Mon premier réflexe a été de porter une main tremblante sur mon ventre, là où, quelques instants plus tôt, je sentais la promesse d'une nouvelle vie. La chaleur protectrice que j'avais cultivée pendant des mois, ce petit cocon secret de bonheur, avait disparu. À la place, il n'y avait qu'un vide glacial et une douleur lancinante.
« C'est de ta faute ! »
La voix stridente de Marc, mon beau-fils de seize ans, a percé le brouillard de ma souffrance. Je n'avais même pas besoin de lever la tête pour savoir qu'il se tenait en haut des escaliers, me regardant de toute sa hauteur. C'est lui qui m'avait bousculée. Volontairement.
« Tu as essayé de tuer mon petit frère ou ma petite sœur ? C'est ça ? Pour que toute l'attention de Papa reste sur toi ? »
Chaque mot était une accusation, une pierre jetée sur mon corps déjà brisé. Je l'ai regardé, le visage de cet adolescent que j'avais élevé pendant dix ans. Un visage tordu par une jalousie et une haine que je n'avais jamais su apaiser. Il n'était qu'un enfant gâté, manipulé par une famille qui ne m'avait jamais acceptée.
La chaleur que je sentais pour mon enfant à naître s'est éteinte d'un coup. Mon cœur est devenu froid, puis engourdi. C'était un mécanisme de défense, la seule façon de survivre à cette trahison ultime. J'avais tout donné pour cet enfant, Marc. Je l'avais nourri, soigné, aimé comme s'il était le mien, et voilà ma récompense.
Je me suis redressée avec une lenteur infinie, ignorant la douleur qui me déchirait. Mes yeux ont croisé les siens, et pour la première fois en dix ans, je n'ai ressenti ni pitié, ni affection, ni même de la colère. Juste un vide immense.
« Je veux divorcer, Marc. »
Ma voix était basse, presque un murmure, mais elle a tranché le silence du hall.
Un rire méprisant lui a échappé.
« Divorcer ? Toi ? Tu te prends pour qui ? Mon père va te jeter dehors sans un sou. Tu n'es rien sans le nom des Moreau.
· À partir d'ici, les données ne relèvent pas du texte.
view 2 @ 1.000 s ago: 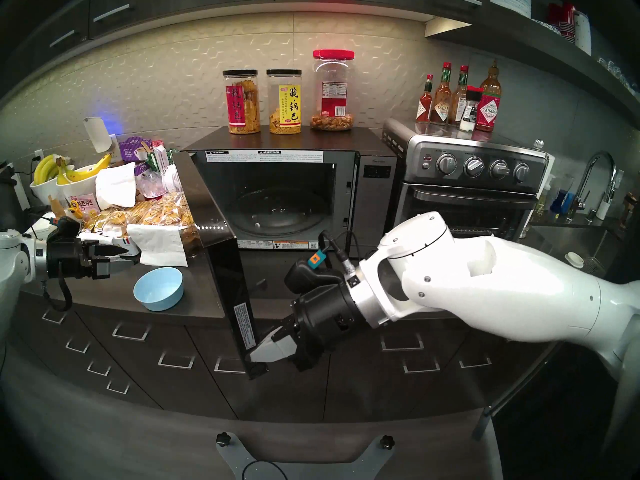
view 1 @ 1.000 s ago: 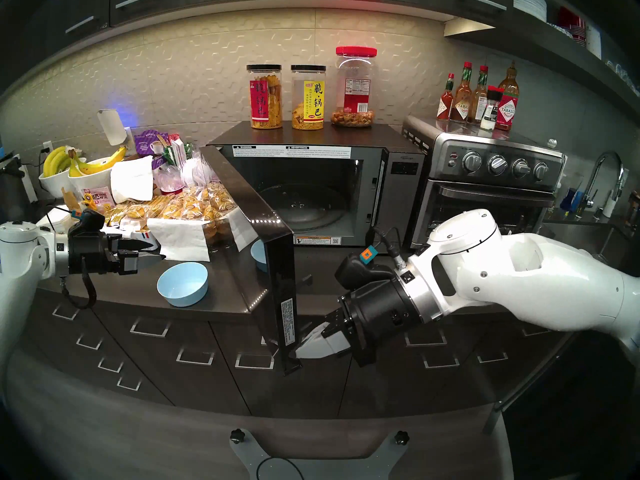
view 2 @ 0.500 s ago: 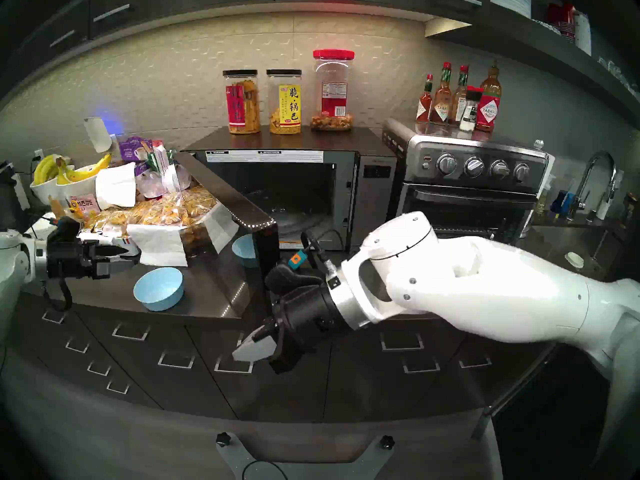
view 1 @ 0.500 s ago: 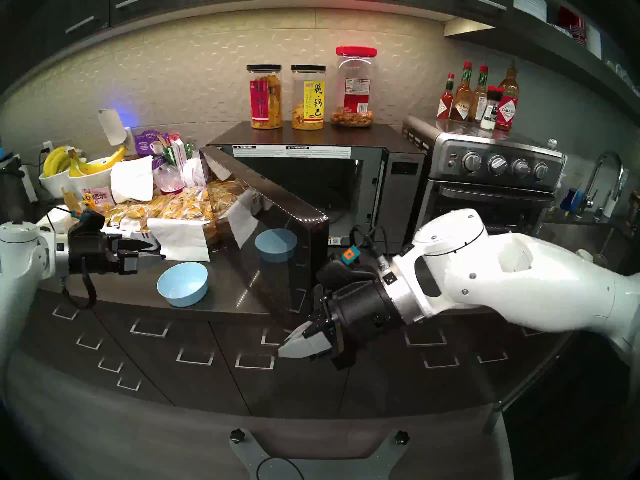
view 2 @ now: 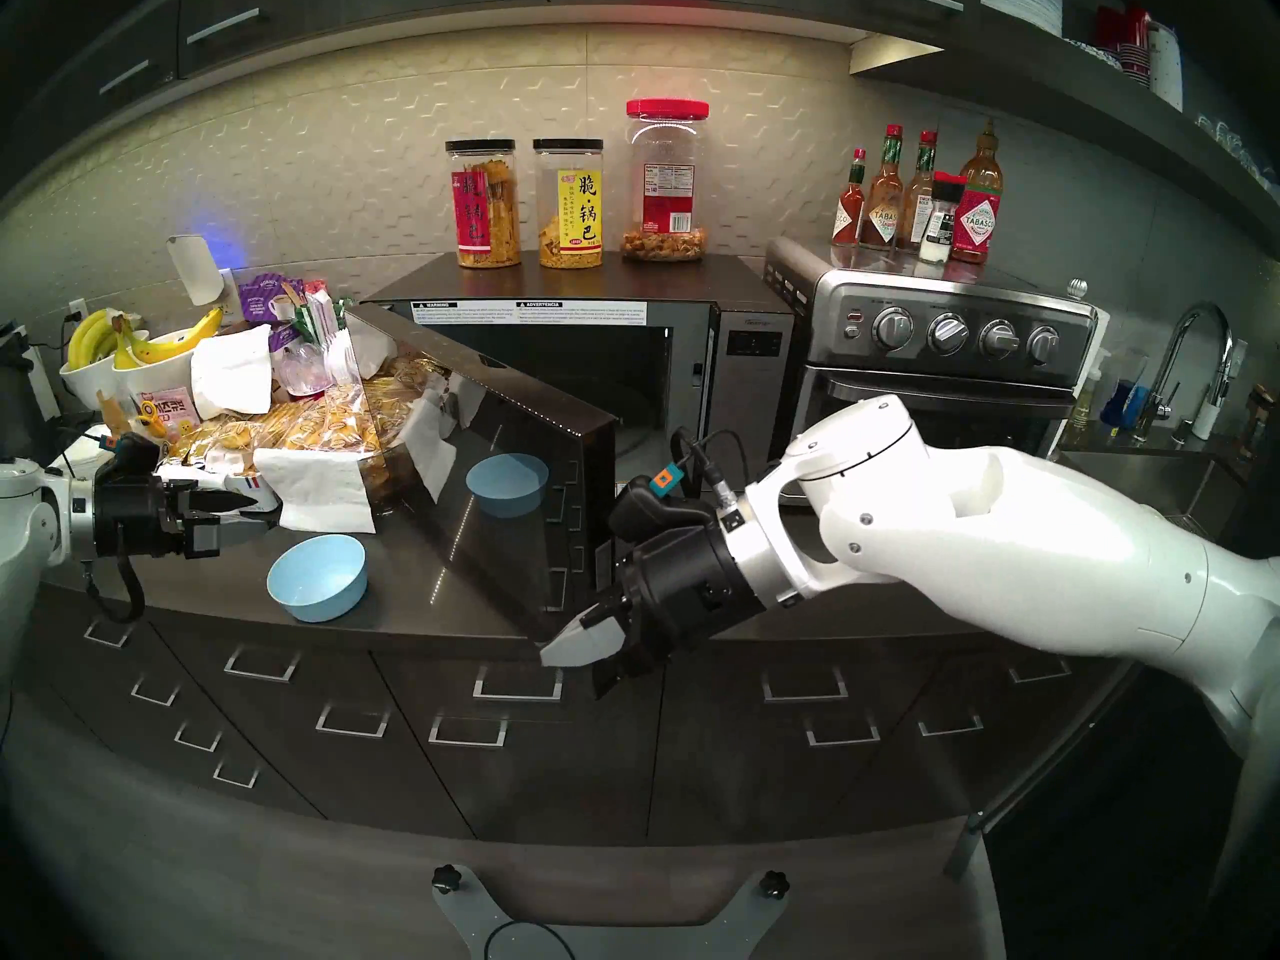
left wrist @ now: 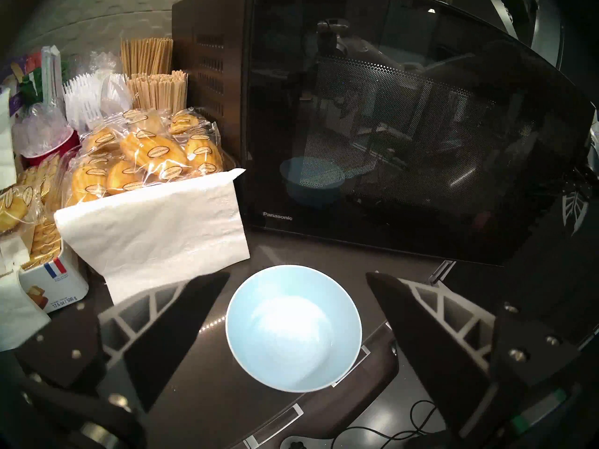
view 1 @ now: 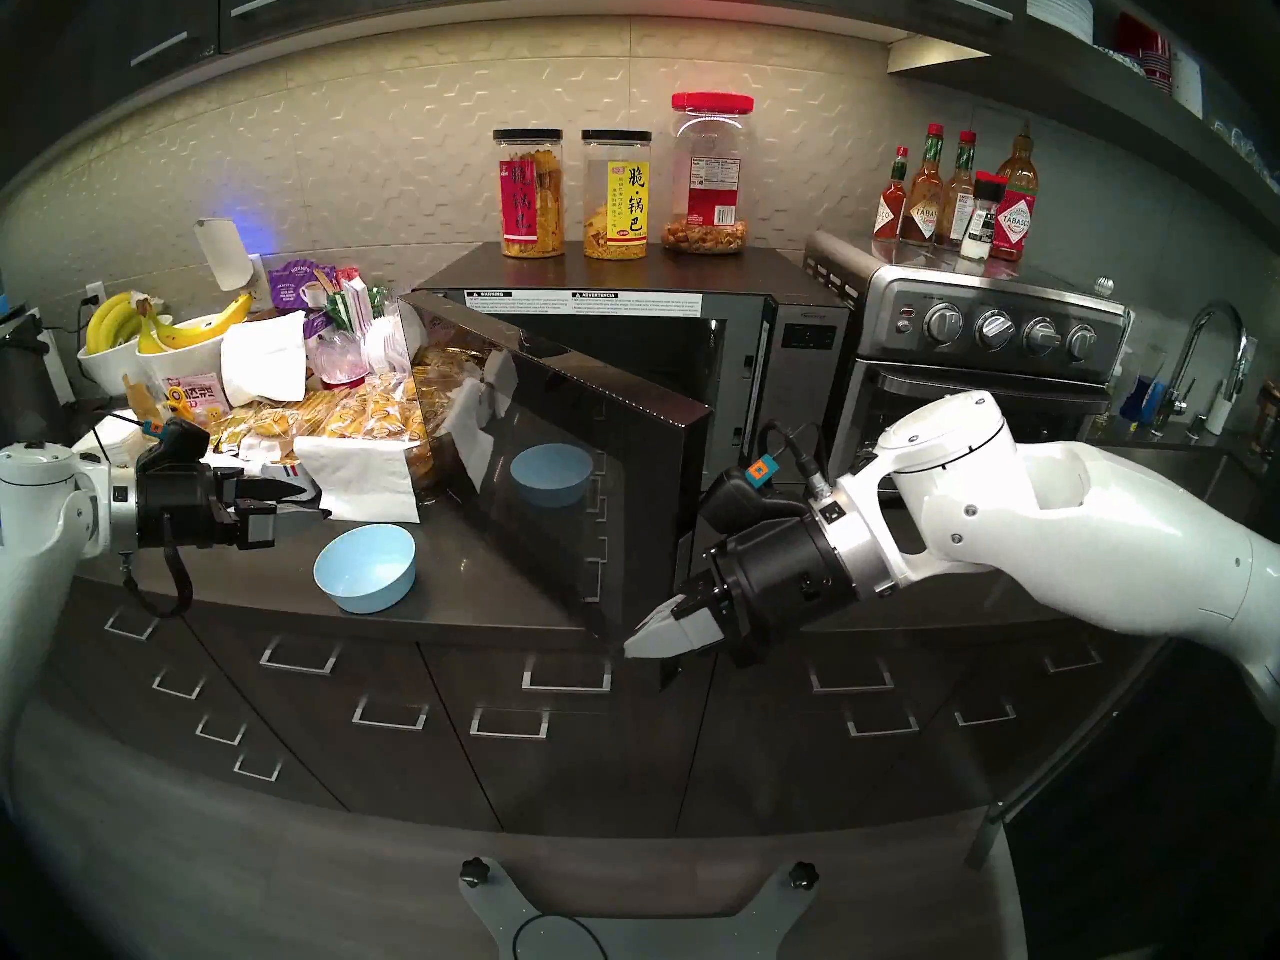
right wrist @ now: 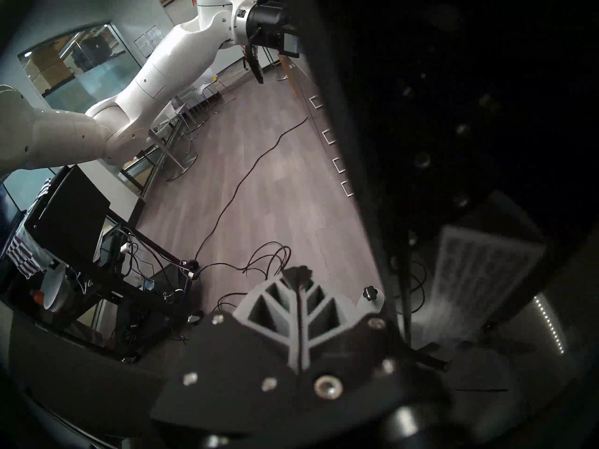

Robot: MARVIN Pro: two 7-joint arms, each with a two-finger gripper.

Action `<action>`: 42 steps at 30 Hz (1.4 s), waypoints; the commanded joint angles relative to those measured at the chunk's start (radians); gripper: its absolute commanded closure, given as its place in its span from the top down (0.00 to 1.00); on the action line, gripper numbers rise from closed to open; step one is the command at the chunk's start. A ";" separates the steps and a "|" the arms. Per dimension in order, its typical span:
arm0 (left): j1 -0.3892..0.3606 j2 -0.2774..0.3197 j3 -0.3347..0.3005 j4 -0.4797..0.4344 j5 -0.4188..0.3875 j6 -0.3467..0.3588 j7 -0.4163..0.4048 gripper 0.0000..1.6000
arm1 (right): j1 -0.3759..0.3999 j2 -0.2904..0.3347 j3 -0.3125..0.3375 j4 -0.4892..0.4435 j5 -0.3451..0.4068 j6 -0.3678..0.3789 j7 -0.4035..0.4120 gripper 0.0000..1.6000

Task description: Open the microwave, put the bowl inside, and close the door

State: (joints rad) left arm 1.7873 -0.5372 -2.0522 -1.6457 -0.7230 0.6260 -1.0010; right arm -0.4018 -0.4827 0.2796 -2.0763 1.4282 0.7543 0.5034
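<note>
The fingers of the left gripper (view 1: 305,498) are seen spread apart and empty in the head stereo left view, held level above the bench (view 1: 471,584) just left of the bowl (view 1: 365,567). The fingers of the right gripper (view 1: 634,645) are pressed together with nothing between them, their pale tips at the lower free corner of the door (view 1: 554,480). The door is seen standing at an angle, partly open, on the microwave (view 1: 807,356); the bowl is mirrored in its glossy glass. "WARNING" and "ADVERTENCIA" are read on the strip above the cavity. On the microwave top, two jars (view 1: 530,193) with Chinese lettering are set beside a red-lidded jar (view 1: 710,172). "TABASCO" is read on the sauce bottles (view 1: 1015,196) on the toaster oven (view 1: 983,370).

In the head stereo right view, the same layout is shown: the bowl (view 2: 317,577) sits upright on the bench, outside the microwave.

In the left wrist view, the bowl (left wrist: 293,328) is framed between the two dark fingers (left wrist: 181,322), untouched. "Panasonic" is read at the door's (left wrist: 405,130) lower left corner. Wrapped madeleines (left wrist: 146,153) are heaped beside it, and "17.6 oz / 500 g" is printed on their box (left wrist: 53,283).

In the right wrist view, the closed fingers (right wrist: 275,309) are seen beside the dark door edge (right wrist: 372,147); whether they touch it cannot be told.
</note>
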 commanded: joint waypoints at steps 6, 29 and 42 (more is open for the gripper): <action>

Tu n'es que la remplaçante. »
La remplaçante. Ce mot, il l'avait appris de son père, de ses grands-parents, de toutes les maîtresses de Louis qui défilaient dans cette maison. J'étais le substitut de ma propre sœur, celle qui s'était enfuie la veille de son mariage avec Louis Moreau, le grand couturier. J'avais été offerte en sacrifice pour sauver l'honneur de ma famille.
Je me suis mise à genoux, puis, en m'appuyant sur la rampe glacée, je me suis hissée sur mes pieds. Une nouvelle vague de douleur m'a submergée et j'ai grimaqué. Le sang coulait maintenant le long de ma jambe, tachant le marbre blanc immaculé. Les domestiques, qui avaient assisté à la scène depuis le début, se sont figés, leurs visages pâles de peur, n'osant ni bouger ni parler. Ils savaient qui avait le pouvoir dans cette maison. Et ce n'était pas moi.